Since weak sexual dimorphism has been observed within several groups of Megalodontes having antennae with relatively long rami in males and slightly short rami in females (Taeger 2002), and thereby, we cannot rule out the possibility that these two species, J. peichenae with long ramified antennae and J. bellus with short ramified antennae, might be different sexes of the same species.
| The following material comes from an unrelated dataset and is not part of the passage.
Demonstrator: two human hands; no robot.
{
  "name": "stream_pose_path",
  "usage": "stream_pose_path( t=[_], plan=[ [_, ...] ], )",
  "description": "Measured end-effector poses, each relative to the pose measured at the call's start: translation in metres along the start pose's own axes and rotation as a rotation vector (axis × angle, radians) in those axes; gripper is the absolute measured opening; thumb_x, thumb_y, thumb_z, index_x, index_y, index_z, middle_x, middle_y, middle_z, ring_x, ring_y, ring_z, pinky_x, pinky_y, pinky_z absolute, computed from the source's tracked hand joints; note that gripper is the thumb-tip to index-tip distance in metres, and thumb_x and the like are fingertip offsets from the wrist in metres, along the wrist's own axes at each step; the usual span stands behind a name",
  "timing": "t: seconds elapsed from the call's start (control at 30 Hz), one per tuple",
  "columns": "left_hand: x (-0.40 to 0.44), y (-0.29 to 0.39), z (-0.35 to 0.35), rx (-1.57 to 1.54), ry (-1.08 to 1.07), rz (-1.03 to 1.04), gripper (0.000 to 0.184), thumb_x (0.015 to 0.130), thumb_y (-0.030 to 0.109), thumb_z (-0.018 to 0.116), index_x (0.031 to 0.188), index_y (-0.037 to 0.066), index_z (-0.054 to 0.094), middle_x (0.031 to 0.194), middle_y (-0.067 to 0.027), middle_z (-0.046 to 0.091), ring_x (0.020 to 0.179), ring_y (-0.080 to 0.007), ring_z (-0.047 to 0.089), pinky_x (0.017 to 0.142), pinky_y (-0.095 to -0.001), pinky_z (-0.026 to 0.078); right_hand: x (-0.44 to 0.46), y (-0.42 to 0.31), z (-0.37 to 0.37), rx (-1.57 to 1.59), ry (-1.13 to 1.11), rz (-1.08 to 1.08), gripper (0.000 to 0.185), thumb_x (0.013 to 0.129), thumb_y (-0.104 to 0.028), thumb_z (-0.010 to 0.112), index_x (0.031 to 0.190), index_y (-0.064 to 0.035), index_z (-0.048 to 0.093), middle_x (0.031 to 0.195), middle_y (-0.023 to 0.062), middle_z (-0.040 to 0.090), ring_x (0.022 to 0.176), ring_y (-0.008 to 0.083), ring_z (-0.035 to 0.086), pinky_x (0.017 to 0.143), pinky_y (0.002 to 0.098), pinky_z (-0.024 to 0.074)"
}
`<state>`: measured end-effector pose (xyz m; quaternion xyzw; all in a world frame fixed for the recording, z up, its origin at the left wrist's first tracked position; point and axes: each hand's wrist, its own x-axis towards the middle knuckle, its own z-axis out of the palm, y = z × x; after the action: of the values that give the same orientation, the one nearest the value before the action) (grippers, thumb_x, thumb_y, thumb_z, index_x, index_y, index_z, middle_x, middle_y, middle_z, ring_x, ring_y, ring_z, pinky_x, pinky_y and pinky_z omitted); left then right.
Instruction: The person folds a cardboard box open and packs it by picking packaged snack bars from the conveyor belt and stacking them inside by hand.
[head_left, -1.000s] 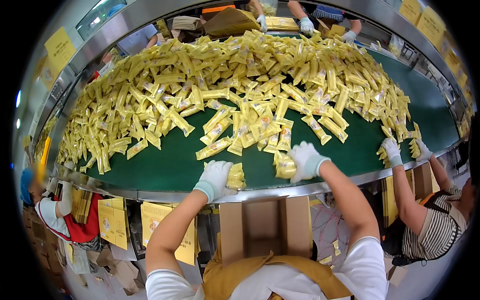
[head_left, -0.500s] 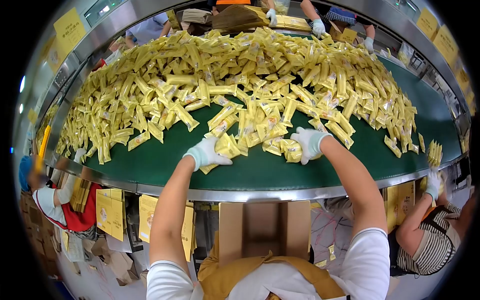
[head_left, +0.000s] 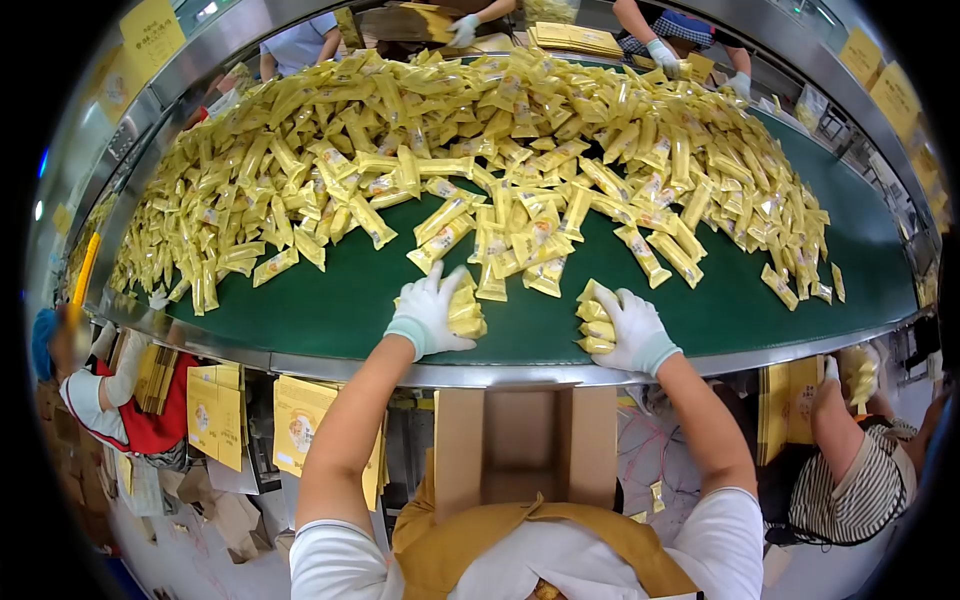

However, J. peichenae differs from J. bellus also in the following characters: pterostigma of forewing infuscated apically and, particularly, the excised posterior edge of first tergum, which is more similar to Megalodontes (Taeger 2002; Taeger et al. 2014). Given that the holotype of J. peichenae lacks the tip of the abdomen, it is impossible to properly ascertain whether the two should be considered as the same species. Therefore, we treat them as separate for now, pending future finds of additional fossil specimens to confirm the relationship between these two species.


We are very grateful to Dr Xiaodan Lin and Mr Xiangbo Guo (College of Life Sciences, Capital Normal University) for their help in this research. We thank the Editorial Board of ZooKeys, and in particular, Dr Stephan M. Blank. We express our gratitude to Dr Lars Vilhelmsen, Dr Andreas Taeger, and Dr Meicai Wei for their critical but valuable reviews of the manuscript. We also thank the curator of the type specimen of Jibaissodes giganteus, Dr Jun Yao. This project was supported by grants to D.R. from the National Natural Science Foundation of China (grant nos. 31730087 and 41688103). T.P.G. was supported by the Program for Changjiang Scholars and Innovative Research Team in University (IRT-17R75), Project of High-level Teachers in Beijing Municipal Universities (grant no. IDHT20180518) and the Support Project of High-level Teachers in Beijing Municipal Universities in the Period of 13th Five-year Plan (CIT&TCD201704090). M.W. was supported by Fundamental Research Funds of CAF (No. CAFYBB2019QB004) and the National Natural Science Foundation of China (grant no. 31702038). The authors declare that there are no competing interests in the manuscript.